7.5 KiB
7.5 KiB
P0-003: Agent No Retry Logic
Priority: P0 (Critical) Source Reference: From needsfixingbeforepush.md line 147 Date Identified: 2025-11-12
Problem Description
Agent permanently stops checking in after encountering a server connection failure (502 Bad Gateway or connection refused).

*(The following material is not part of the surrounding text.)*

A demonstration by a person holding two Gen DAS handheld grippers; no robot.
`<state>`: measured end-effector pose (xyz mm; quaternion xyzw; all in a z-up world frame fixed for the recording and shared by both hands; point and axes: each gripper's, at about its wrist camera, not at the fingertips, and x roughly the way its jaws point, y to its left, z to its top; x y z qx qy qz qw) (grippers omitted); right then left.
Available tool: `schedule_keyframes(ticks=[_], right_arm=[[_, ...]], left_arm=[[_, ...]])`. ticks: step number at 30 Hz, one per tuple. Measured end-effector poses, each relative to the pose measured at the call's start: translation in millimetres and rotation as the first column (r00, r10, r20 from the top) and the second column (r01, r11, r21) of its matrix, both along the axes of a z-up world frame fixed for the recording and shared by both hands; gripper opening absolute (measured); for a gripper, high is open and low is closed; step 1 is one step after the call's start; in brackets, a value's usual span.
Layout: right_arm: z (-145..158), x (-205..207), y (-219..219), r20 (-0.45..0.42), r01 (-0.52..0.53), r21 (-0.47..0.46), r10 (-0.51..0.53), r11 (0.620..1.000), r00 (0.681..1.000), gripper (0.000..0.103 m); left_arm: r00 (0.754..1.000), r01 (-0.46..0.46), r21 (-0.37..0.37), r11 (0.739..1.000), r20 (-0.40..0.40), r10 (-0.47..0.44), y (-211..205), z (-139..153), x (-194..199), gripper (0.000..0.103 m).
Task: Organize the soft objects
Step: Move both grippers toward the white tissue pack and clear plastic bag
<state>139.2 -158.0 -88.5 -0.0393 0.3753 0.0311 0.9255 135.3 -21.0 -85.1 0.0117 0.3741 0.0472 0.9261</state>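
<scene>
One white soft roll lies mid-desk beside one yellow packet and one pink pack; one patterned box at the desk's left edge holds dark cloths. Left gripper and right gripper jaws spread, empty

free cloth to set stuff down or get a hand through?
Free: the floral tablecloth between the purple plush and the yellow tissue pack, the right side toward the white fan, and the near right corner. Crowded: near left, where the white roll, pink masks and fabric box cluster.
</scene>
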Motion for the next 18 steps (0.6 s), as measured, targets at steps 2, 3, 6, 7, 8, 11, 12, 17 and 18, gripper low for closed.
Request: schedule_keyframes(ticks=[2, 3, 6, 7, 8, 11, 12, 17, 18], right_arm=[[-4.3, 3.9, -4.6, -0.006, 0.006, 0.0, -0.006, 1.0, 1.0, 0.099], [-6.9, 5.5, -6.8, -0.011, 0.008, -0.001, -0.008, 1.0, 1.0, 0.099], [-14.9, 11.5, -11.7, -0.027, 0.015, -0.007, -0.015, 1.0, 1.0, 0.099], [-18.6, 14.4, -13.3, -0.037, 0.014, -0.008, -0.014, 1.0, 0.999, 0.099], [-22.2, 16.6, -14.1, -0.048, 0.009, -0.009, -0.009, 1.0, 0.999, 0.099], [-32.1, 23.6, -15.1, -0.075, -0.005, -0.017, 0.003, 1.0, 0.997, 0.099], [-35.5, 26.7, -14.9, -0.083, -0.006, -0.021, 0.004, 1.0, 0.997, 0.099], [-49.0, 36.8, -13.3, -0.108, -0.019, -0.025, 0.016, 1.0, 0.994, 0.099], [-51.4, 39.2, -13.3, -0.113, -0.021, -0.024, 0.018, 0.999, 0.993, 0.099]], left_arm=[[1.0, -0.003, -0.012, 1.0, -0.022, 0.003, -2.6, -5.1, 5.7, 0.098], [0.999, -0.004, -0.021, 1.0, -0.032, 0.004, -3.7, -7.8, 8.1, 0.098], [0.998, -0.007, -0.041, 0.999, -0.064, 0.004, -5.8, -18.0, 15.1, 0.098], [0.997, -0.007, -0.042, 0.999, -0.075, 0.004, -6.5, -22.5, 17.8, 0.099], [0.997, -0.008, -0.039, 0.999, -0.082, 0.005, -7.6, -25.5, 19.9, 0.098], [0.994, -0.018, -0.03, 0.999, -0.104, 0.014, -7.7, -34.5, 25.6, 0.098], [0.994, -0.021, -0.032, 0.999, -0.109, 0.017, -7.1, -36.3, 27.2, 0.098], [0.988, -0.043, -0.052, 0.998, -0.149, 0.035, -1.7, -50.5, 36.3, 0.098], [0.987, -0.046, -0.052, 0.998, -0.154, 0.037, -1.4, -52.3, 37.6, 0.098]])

No retry logic, exponential backoff, or circuit breaker pattern is implemented, requiring manual agent restart to recover.
Reproduction Steps
- Start agent and server normally
- Trigger server failure/rebuild:
docker-compose restart server # OR rebuild server causing temporary 502 responses - Agent receives connection error during check-in:
Post "http://localhost:8080/api/v1/agents/.../commands": dial tcp 127.0.0.1:8080: connect: connection refused - BUG: Agent gives up permanently and stops all future check-ins
- Agent process continues running but never recovers
- Manual intervention required:
sudo systemctl restart redflag-agent
Root Cause Analysis
The agent's check-in loop lacks resilience patterns for handling temporary server failures:
- No Retry Logic: Single failure causes permanent stop
- No Exponential Backoff: No progressive delay between retry attempts
- No Circuit Breaker: No pattern for handling repeated failures
- No Connection Health Checks: No pre-request connectivity validation
- No Recovery Logging: No visibility into recovery attempts
Current Vulnerable Code Pattern
// Current vulnerable implementation (hypothetical)
func (a *Agent) checkIn() {
for {
// Make request to server
resp, err := http.Post(serverURL + "/commands", ...)
if err != nil {
log.Printf("Check-in failed: %v", err)
return // ❌ Gives up immediately
}
processResponse(resp)
time.Sleep(5 * time.Minute)
}
}
Proposed Solution
Implement comprehensive resilience patterns:
1. Exponential Backoff Retry
type RetryConfig struct {
InitialDelay time.Duration
MaxDelay time.Duration
MaxRetries int
BackoffMultiplier float64
}
func (a *Agent) checkInWithRetry() {
retryConfig := RetryConfig{
InitialDelay: 5 * time.Second,
MaxDelay: 5 * time.Minute,
MaxRetries: 10,
BackoffMultiplier: 2.0,
}
for {
err := a.withRetry(func() error {
return a.performCheckIn()
}, retryConfig)
if err == nil {
// Success, reset retry counter
retryConfig.CurrentDelay = retryConfig.InitialDelay
}
time.Sleep(5 * time.Minute) // Normal check-in interval
}
}
2. Circuit Breaker Pattern
type CircuitBreaker struct {
State State // Closed, Open, HalfOpen
Failures int
FailureThreshold int
Timeout time.Duration
LastFailureTime time.Time
}
func (cb *CircuitBreaker) Call(operation func() error) error {
if cb.State == Open {
if time.Since(cb.LastFailureTime) > cb.Timeout {
cb.State = HalfOpen
} else {
return ErrCircuitBreakerOpen
}
}
err := operation()
if err != nil {
cb.Failures++
if cb.Failures >= cb.FailureThreshold {
cb.State = Open
cb.LastFailureTime = time.Now()
}
return err
}
// Success
cb.Failures = 0
cb.State = Closed
return nil
}
3. Connection Health Check
func (a *Agent) healthCheck() error {
ctx, cancel := context.WithTimeout(context.Background(), 5*time.Second)
defer cancel()
req, _ := http.NewRequestWithContext(ctx, "GET", a.serverURL+"/health", nil)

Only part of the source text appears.